#### YOUR GOAL
Of the records that follow, copy only the lines from the line containing "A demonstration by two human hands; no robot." to the line containing "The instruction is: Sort", both included, exactly as written.

***** DATA FOR THIS EXERCISE

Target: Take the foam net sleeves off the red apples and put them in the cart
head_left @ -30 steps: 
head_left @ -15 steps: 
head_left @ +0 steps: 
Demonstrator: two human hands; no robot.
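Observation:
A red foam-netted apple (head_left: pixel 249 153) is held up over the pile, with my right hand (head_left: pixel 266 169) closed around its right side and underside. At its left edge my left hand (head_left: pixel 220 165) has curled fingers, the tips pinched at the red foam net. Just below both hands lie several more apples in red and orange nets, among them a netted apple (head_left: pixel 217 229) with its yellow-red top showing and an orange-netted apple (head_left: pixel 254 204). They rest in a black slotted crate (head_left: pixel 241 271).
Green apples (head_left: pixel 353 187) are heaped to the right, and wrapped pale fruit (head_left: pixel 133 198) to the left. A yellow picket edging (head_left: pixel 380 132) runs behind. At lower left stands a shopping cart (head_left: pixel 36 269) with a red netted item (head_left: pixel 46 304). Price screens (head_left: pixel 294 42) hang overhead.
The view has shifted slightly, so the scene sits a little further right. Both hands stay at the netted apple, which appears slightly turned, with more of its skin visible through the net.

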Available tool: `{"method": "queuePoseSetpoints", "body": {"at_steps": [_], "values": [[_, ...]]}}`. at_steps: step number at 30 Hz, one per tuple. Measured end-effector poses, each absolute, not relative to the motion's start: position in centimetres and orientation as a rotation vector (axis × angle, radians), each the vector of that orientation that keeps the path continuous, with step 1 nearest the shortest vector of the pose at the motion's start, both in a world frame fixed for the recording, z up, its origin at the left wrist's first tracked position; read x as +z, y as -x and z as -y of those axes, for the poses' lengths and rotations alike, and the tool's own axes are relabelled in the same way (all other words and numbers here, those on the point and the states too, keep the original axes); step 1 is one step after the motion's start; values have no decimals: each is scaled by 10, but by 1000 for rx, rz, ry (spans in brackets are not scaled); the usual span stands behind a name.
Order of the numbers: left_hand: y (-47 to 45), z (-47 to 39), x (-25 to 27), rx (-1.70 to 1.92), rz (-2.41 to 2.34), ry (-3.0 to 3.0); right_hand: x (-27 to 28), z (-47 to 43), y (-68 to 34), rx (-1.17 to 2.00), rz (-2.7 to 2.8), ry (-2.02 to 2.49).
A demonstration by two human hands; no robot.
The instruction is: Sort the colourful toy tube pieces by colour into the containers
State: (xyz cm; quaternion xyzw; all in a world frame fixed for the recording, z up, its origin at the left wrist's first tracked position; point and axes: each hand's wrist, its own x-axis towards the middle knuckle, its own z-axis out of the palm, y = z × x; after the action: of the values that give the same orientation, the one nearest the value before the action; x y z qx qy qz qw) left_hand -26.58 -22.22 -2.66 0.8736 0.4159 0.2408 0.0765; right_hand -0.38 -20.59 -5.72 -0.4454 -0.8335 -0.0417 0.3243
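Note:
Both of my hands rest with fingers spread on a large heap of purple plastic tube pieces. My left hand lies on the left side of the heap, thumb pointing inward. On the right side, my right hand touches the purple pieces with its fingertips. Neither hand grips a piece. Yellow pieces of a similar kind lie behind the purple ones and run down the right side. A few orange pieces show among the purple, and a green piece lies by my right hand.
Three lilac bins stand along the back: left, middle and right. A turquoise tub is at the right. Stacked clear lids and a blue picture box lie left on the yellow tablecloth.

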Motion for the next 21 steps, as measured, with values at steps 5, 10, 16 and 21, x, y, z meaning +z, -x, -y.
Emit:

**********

#### RESULT FOR THIS TASK
A demonstration by two human hands; no robot.
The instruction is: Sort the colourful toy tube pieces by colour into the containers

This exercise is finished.